“If you can’t measure it, you can’t manage it.”
—Peter Drucker
Making a difference is the reason the nonprofit sector exists, and as we’ve shared in many of the chapters in this book, fundraising success revolves around your ability to make—and relay—impact. Donors, especially younger ones, want to know where their money is going and what it’s accomplishing, and are increasingly demanding metrics to prove it. If you can’t clearly, compellingly show donors and prospects the difference their donations have made, they won’t support your work. Furthermore, you need to know whether you’re putting your organization’s valuable resources and staff time toward something that’s having the impact you intended, or whether a change of strategy is needed or can create even greater impact. That means it’s critical you’re able to set and demonstrate progress toward goals and objectives, which is only possible if you measure progress. When you do, your donor cultivation and stewardship efforts will thrive; plus, you can leverage these insights to refine your efforts, magnifying impact and creating efficiencies.

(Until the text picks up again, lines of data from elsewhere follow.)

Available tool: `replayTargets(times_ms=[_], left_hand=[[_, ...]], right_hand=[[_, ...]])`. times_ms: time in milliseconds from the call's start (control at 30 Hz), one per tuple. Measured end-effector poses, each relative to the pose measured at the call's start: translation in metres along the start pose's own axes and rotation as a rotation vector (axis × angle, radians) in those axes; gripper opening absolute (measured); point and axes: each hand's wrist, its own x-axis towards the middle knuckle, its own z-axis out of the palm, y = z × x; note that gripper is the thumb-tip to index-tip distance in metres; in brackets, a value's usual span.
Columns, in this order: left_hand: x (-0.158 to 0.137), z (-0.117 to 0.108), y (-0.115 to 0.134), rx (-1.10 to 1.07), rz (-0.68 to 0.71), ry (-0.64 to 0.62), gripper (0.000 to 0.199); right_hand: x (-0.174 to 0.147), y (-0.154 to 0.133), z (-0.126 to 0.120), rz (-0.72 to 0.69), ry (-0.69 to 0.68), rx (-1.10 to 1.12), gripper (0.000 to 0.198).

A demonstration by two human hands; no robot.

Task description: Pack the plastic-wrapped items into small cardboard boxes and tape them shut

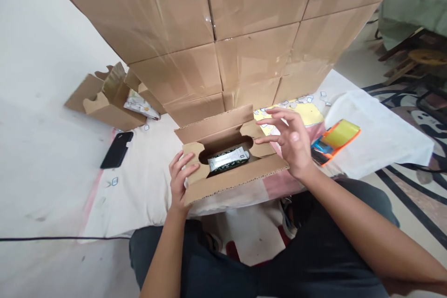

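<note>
A small cardboard box (223, 188) stands before me with its long top flaps raised. Its short end flaps, each with a rounded notch, are folded inward. Inside lies a pack with a silver-white label and dark patterned sides (228, 159). My left hand (179, 174) grips the box's left end, fingers laid over the notched left flap (195, 173). At the other end, my right hand (291, 142) is open with fingers spread, one fingertip at the right flap (261, 146).
Stacked taped cartons (254, 60) rise behind the box. To the left are an open carton (117, 111), a white printed packet (141, 104) and a black phone (118, 150). A tape dispenser with yellow tape (335, 140) lies right, on the cloth-covered table (146, 186).
</note>
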Motion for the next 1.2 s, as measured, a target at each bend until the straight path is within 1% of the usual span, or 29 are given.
replayTargets(times_ms=[67,100,167,200,233,267,333,433,500,533,567,600,633,700,733,767,833,933,1000,1067,1133,1200], left_hand=[[0.001,0.002,0.006,-0.043,-0.027,0.032,0.044],[0.002,0.003,0.009,-0.077,-0.059,0.058,0.041],[0.002,0.007,0.015,-0.177,-0.169,0.118,0.033],[0.002,0.009,0.017,-0.233,-0.231,0.139,0.038],[0.003,0.010,0.018,-0.281,-0.283,0.149,0.049],[0.003,0.012,0.019,-0.314,-0.324,0.144,0.059],[0.004,0.013,0.019,-0.328,-0.368,0.102,0.071],[0.004,0.012,0.019,-0.322,-0.391,0.025,0.078],[0.003,0.011,0.019,-0.328,-0.398,-0.001,0.080],[0.002,0.010,0.019,-0.328,-0.400,-0.004,0.080],[0.002,0.009,0.020,-0.326,-0.399,0.001,0.080],[0.002,0.008,0.020,-0.326,-0.392,0.009,0.080],[0.002,0.007,0.020,-0.322,-0.372,0.013,0.076],[0.004,0.002,0.020,-0.283,-0.298,-0.002,0.056],[0.006,0.000,0.020,-0.246,-0.249,-0.020,0.045],[0.007,-0.003,0.020,-0.198,-0.200,-0.045,0.038],[0.011,-0.007,0.020,-0.087,-0.125,-0.087,0.037],[0.017,-0.009,0.021,0.078,-0.043,-0.120,0.048],[0.020,-0.009,0.024,0.165,-0.008,-0.126,0.060],[0.024,-0.009,0.029,0.216,-0.002,-0.133,0.059],[0.027,-0.010,0.034,0.261,-0.007,-0.152,0.052],[0.029,-0.012,0.039,0.323,-0.013,-0.187,0.050]], right_hand=[[0.003,0.001,-0.003,0.018,-0.011,0.042,0.052],[0.004,0.001,-0.006,0.031,-0.005,0.029,0.051],[0.006,0.001,-0.009,0.043,0.007,-0.033,0.047],[0.006,0.002,-0.010,0.040,-0.003,-0.071,0.044],[0.006,0.003,-0.011,0.032,-0.029,-0.104,0.043],[0.006,0.004,-0.010,0.023,-0.072,-0.127,0.047],[0.005,0.007,-0.008,0.020,-0.173,-0.144,0.063],[0.004,0.012,-0.003,0.074,-0.289,-0.139,0.084],[0.005,0.014,0.000,0.102,-0.314,-0.134,0.091],[0.006,0.015,0.000,0.096,-0.302,-0.130,0.091],[0.007,0.015,0.001,0.069,-0.277,-0.131,0.088],[0.009,0.015,0.000,0.023,-0.251,-0.140,0.080],[0.011,0.015,-0.001,-0.037,-0.229,-0.162,0.068],[0.014,0.014,-0.004,-0.146,-0.222,-0.242,0.042],[0.015,0.013,-0.006,-0.177,-0.238,-0.292,0.032],[0.014,0.011,-0.008,-0.189,-0.259,-0.340,0.028],[0.011,0.007,-0.012,-0.168,-0.297,-0.428,0.029],[0.001,-0.001,-0.012,-0.119,-0.335,-0.566,0.037],[-0.008,-0.005,-0.012,-0.098,-0.346,-0.648,0.041],[-0.018,-0.007,-0.014,-0.087,-0.335,-0.694,0.043],[-0.026,-0.004,-0.022,-0.069,-0.278,-0.709,0.044],[-0.033,0.001,-0.037,-0.040,-0.136,-0.718,0.044]])
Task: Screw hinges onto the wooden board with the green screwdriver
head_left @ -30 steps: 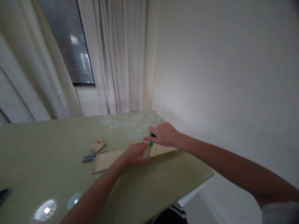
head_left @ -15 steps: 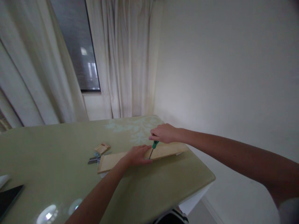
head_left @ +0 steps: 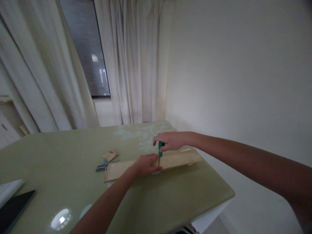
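Evidently, the right hand (head_left: 172, 140) has its fingers around a green-handled screwdriver (head_left: 160, 152), tip down beside the left thumb. The left hand (head_left: 145, 164), thumb and fingers spread, lies on a wooden board (head_left: 181, 159) (screws (head_left: 105, 162) lie near its left end) atop the green table (head_left: 60, 162).

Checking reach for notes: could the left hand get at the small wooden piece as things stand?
Likely yes: the small wooden piece lies uncovered beside some metal pieces, and nothing appears to block the way, but the left hand would have to leave the board.
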### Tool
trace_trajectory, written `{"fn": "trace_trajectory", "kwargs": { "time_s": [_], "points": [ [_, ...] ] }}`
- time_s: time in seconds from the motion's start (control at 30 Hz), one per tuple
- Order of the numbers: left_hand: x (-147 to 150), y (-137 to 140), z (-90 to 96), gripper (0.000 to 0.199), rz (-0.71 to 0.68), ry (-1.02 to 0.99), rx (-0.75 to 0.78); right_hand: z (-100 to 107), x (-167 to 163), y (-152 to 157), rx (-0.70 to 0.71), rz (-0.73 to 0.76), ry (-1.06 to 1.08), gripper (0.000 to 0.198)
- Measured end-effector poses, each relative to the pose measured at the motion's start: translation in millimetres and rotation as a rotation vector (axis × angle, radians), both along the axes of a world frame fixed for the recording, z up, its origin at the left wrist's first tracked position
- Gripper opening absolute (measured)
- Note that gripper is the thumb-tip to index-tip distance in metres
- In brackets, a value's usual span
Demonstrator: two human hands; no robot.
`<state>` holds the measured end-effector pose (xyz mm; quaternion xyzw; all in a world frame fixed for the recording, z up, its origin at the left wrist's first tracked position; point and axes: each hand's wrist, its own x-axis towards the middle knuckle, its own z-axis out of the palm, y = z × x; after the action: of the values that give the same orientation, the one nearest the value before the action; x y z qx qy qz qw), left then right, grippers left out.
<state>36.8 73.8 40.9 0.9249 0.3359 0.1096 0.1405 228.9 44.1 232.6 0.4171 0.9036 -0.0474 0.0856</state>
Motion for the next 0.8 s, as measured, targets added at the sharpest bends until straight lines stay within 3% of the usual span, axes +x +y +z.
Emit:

Said another way, measuring impact serves two connected purposes. First, it provides valuable insights, data points, and stories you can share with the outside world, enlisting their support. Second, evaluation helps you gauge your performance internally, against past performance, other organizations, and the sector as a whole, enabling you to make better strategic decisions.
In order to excel in this arena, you need to create a culture that values collecting both data and stories. That means tracking key programmatic and operational metrics like number of youth served, meals delivered, money raised and spent, and so forth, as well as individual examples of the lives you change or specific success stories of your projects. Then you’ll organize this information for both external communications and internal audiences. For example, the stories you collect provide great content for your fundraising and marketing emails, while key metrics can be integrated into useful dashboards and reports to share with staff and board members.
To learn more about evaluation and measuring impact, I talked with Steve MacLaughlin, director of analytics at Blackbaud, who provided a great framework for any cause looking to gauge, convey, and maximize impact.
In all my years working with nonprofits, the simplest yet most transformative question I’ve come across is: “What does success look like?” I share it at almost every group meeting, especially when planning new programs and initiatives, as well as when launching fundraising campaigns. Think about your mission and the impact you hope to generate, whether it’s creating a vibrant arts scene in St. Louis, helping people escape poverty in Mexico City, combating climate change, or whatever your goal. Typically, these goals don’t manifest out of thin air; key performance indicators (KPIs) are useful metrics tracked to gauge your progress.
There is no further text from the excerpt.